## Required action
Leave the pictures out and repeat the rest of the data below exactly.

[Material provided Boundary: Start]

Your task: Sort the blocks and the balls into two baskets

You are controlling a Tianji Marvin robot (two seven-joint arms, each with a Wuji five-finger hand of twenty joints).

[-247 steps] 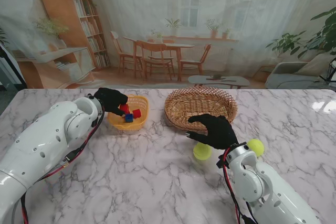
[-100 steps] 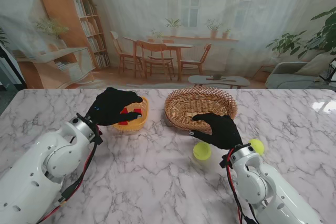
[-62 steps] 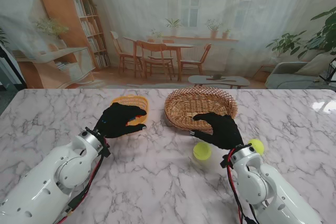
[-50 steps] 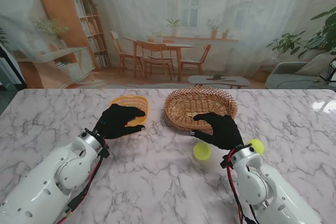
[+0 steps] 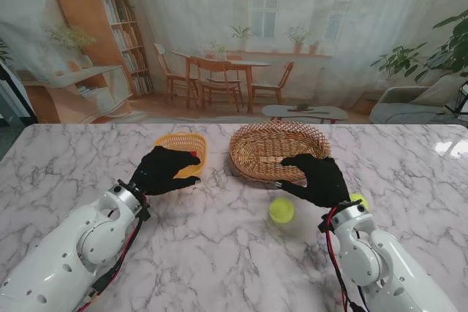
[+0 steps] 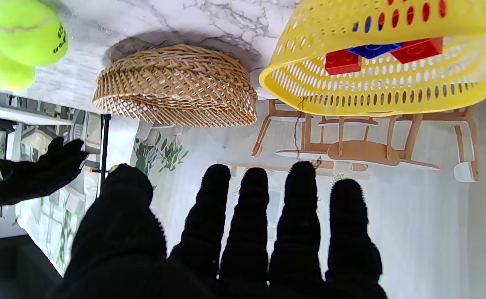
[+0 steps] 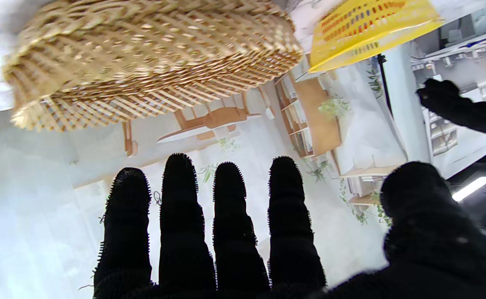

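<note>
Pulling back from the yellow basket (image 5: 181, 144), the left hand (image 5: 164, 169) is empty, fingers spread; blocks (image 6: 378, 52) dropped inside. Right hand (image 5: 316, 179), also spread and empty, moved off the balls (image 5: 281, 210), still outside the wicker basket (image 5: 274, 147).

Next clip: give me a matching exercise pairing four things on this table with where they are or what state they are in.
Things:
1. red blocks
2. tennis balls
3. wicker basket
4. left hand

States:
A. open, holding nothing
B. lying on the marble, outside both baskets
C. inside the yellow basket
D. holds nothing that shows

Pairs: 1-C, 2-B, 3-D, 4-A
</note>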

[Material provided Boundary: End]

## Completed exercise
Your task: Sort the blocks and the balls into two baskets

You are controlling a Tianji Marvin robot (two seven-joint arms, each with a Wuji five-finger hand of twenty joints).

[-247 steps] 
[-100 steps] 
[-62 steps] 
[-50 steps] 
[+0 steps] 
[+0 steps] 
[+0 steps] 

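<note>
Pulling back from the yellow basket (image 5: 181, 144), the left hand (image 5: 164, 169) is empty, fingers spread; blocks (image 6: 378, 52) dropped inside. Right hand (image 5: 316, 179), also spread and empty, moved off the balls (image 5: 281, 210), still outside the wicker basket (image 5: 274, 147).

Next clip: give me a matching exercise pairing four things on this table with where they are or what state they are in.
Things:
1. red blocks
2. tennis balls
3. wicker basket
4. left hand

States:
A. open, holding nothing
B. lying on the marble, outside both baskets
C. inside the yellow basket
D. holds nothing that shows

Pairs: 1-C, 2-B, 3-D, 4-A
</note>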

No further output is expected.